CREFCOA Knowledge Center

Land Use Restriction Agreement (LURA)


Multifamily Housing - Land Use Restrictive Agreement (LURA) LIHTC

What is a Land Use Restrictive Agreement (LURA)
A Land Use Restrictive Agreement (LURA) subjects the multifamily real estate to a land use restriction agreement (LURA), in which the owner gives up some of their rights of the land use in exchange for the promise of future tax credits, tenant income restrictions, unit set asides to be rented to lower income tenants and other affordability restrictions. The land use restrictions are documented in the LURA, which is recorded in the public record and runs with the land (i.e. deed restricted). Since the LURA runs with the land, in the event a multifamily housing property is sold during the term of the agreement, the LURA's restrictions are binding upon the buyer. The purpose of a LURA is to provide affordable housing to low-income households by limiting the the maximum rent that can be charged for a unit and by requiring that some or all of the units be made available only to households with incomes below a percentage (e.g. 40%, 60%, 80%) of the Average Median Income.

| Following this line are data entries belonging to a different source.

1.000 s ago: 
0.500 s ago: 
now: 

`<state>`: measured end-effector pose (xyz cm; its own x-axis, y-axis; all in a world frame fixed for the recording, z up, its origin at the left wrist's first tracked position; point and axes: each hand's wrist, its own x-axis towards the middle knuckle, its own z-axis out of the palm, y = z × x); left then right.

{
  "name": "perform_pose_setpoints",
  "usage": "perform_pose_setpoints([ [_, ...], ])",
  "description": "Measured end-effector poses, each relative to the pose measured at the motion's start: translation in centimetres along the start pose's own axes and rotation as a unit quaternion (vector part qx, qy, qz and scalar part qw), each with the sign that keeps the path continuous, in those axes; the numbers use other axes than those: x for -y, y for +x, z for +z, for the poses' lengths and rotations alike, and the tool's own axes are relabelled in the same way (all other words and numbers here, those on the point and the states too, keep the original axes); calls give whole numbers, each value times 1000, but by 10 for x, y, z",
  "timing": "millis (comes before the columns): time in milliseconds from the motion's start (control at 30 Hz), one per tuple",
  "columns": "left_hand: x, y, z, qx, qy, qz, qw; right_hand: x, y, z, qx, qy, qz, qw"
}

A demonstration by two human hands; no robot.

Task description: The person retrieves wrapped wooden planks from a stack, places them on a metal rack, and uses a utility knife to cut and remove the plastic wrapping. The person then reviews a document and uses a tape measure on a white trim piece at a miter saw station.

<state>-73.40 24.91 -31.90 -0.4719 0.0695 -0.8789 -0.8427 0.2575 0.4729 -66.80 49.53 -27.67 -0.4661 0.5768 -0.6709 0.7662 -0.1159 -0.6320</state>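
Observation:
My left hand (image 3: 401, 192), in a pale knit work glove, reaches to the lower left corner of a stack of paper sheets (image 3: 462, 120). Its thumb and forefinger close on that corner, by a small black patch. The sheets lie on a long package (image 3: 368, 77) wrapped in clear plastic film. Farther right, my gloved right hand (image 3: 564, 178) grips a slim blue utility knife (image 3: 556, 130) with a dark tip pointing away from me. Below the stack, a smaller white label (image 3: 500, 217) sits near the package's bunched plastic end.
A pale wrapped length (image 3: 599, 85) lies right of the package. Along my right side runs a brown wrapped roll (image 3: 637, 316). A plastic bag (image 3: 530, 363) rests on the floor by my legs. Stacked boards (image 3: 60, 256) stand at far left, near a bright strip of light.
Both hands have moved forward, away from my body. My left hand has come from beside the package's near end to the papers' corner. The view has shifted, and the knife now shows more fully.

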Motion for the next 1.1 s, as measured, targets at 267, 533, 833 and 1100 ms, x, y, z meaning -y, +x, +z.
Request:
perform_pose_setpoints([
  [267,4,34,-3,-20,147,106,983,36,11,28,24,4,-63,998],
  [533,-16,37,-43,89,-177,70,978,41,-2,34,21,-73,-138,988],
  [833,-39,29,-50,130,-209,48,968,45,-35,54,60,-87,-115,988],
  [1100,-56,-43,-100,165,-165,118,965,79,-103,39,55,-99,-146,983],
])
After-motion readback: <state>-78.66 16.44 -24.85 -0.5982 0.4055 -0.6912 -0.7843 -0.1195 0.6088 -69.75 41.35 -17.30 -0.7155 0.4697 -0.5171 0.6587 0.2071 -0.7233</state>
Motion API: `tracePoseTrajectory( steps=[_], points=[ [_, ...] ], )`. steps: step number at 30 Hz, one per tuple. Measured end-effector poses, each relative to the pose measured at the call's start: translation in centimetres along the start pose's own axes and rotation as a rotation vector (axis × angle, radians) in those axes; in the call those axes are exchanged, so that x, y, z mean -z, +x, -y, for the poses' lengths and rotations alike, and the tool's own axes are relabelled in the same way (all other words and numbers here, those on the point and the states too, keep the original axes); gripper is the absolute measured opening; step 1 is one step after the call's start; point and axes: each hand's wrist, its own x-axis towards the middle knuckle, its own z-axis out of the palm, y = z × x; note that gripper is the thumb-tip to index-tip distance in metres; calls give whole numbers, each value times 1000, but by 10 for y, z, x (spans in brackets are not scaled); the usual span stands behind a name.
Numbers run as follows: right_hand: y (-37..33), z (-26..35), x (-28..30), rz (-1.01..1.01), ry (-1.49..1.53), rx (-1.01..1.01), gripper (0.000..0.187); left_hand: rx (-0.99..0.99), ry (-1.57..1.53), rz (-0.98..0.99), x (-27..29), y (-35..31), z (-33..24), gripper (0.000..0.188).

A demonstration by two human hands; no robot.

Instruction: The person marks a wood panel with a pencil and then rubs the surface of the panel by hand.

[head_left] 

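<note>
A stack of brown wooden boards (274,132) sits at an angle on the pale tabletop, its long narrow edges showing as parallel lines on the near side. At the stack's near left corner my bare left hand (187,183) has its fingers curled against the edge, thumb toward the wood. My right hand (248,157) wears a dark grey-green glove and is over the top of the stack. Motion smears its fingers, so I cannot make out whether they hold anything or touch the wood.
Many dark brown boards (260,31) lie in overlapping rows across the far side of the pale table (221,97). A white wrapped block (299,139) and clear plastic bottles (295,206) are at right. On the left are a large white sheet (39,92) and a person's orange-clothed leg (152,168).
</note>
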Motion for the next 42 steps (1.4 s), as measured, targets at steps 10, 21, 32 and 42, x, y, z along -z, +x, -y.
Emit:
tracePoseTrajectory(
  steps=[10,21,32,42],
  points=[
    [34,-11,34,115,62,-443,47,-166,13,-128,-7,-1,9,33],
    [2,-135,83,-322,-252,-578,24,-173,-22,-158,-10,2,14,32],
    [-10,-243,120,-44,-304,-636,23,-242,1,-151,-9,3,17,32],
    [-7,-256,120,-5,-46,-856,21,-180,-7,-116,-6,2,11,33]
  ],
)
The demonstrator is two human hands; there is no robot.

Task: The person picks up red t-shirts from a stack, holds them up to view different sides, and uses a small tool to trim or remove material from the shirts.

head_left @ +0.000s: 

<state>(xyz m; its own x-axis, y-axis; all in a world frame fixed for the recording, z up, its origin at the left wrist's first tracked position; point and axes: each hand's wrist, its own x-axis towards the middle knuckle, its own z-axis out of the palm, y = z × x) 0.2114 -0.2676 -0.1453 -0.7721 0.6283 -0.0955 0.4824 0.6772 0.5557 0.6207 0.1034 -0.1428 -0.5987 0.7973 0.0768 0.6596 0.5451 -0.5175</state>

Multifamily Financing Implications
Properties with a LURA or other regulatory agreement (HAP contract) that restrict rents and/or income are underwritten and processed differently than traditional market rate properties. Further, loan terms, costs and interest rates may differ from those of a market rate property. Most multifamily lenders process properties with a restrictive agreement in place under an Affordable Housing program where a dedicated team of professionals specially trained in affordable housing will underwrite, process and close the loan.

The Restriction Period
The restrictions set forth in the LURA can be defined by the compliance period and the extended use period. For example, the compliance period is set at 15 years with an additional 15 years for the extended use period. The initial 15 year compliance period is enforced by IRS regulations, HUD or other housing authority, and any additional extended use period is enforced by the actions of the individual states housing authority where the multifamily property is located.

LIHTC Tax Credits
In exchange for submitting to the land use restrictions, the LIHTC multifamily property owner receives a series of tax credits that provide dollar-for-dollar reductions in its federal income taxes. LIHTC properties receive the tax credits annually during the first 10 years of the agreement. The tax credits flow to the owner solely by virtue of its ownership in the eligible property. Tax credits can't be individually separated from the property, i.e. you can't sell tax credits. Since tax credits stay with the property, an interest in the property can be sold resulting in the buyer receiving the tax credits.

Termination of the LURA under LIHTC
During the restriction period of the LIHTC program, the land use restrictions stay in place, limiting the operations of the multifamily housing property. The specific length of time that the restrictions stay in place is specified in the LURA. The LURA's restrictions terminate in one of three ways: 1) through the qualified termination process; 2) through lender foreclosure proceedings; 3) through the natural expiration of time (30 years or more).